When you reach the line with "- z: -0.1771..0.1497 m" in the listing below, transcribe it and each line after it up to and including the line with "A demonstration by", exactly and with nothing else.

**RECORDED DATA**
********************

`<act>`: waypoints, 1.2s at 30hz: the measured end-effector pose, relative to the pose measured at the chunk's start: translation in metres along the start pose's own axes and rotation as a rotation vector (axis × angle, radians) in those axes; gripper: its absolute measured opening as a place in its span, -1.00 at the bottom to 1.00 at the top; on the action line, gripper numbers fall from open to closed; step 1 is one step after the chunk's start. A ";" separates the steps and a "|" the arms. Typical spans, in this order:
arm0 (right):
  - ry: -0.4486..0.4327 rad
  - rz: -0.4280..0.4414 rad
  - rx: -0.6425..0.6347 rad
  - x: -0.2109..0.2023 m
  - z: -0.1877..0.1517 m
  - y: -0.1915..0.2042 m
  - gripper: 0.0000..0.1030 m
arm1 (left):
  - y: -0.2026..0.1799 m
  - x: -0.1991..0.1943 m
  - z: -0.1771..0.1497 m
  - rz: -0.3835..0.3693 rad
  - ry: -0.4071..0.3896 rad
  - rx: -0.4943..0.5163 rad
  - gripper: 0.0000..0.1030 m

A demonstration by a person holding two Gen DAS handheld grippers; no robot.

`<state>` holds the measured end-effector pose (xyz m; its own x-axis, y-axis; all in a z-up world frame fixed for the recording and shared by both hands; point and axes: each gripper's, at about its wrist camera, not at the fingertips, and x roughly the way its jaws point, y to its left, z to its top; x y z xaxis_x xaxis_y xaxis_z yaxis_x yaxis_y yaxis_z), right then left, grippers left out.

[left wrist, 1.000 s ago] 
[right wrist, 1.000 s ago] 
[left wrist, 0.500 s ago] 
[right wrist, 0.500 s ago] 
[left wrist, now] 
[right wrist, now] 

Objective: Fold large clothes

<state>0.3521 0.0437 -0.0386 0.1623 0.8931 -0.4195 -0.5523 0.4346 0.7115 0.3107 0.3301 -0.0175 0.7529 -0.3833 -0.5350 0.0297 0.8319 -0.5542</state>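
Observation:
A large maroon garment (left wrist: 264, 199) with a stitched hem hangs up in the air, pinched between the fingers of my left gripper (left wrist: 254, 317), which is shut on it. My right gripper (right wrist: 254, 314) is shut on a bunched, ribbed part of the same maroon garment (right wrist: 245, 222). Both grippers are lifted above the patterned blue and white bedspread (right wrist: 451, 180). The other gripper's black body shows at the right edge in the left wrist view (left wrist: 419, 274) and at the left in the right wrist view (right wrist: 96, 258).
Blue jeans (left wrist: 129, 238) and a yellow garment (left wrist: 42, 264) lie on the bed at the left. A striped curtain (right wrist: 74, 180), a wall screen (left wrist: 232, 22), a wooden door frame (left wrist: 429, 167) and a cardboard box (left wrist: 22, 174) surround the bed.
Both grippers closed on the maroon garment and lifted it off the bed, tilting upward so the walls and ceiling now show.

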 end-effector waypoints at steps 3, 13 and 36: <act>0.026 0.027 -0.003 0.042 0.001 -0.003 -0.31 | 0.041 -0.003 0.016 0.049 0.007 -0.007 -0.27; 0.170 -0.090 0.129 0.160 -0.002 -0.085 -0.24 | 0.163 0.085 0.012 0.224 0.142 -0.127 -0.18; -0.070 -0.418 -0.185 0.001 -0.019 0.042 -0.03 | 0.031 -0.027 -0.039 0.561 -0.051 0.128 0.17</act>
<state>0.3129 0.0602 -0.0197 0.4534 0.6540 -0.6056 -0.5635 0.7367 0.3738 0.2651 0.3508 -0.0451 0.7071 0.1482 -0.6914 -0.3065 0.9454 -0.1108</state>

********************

**COMPLETED TASK**
  - z: -0.1771..0.1497 m
  - rz: -0.3835..0.3693 rad
  - ry: -0.4071..0.3896 rad
  - rx: -0.4943..0.5163 rad
  - gripper: 0.0000..0.1030 m

A demonstration by a person holding two Gen DAS handheld grippers; no robot.

There is nothing further to add to the answer.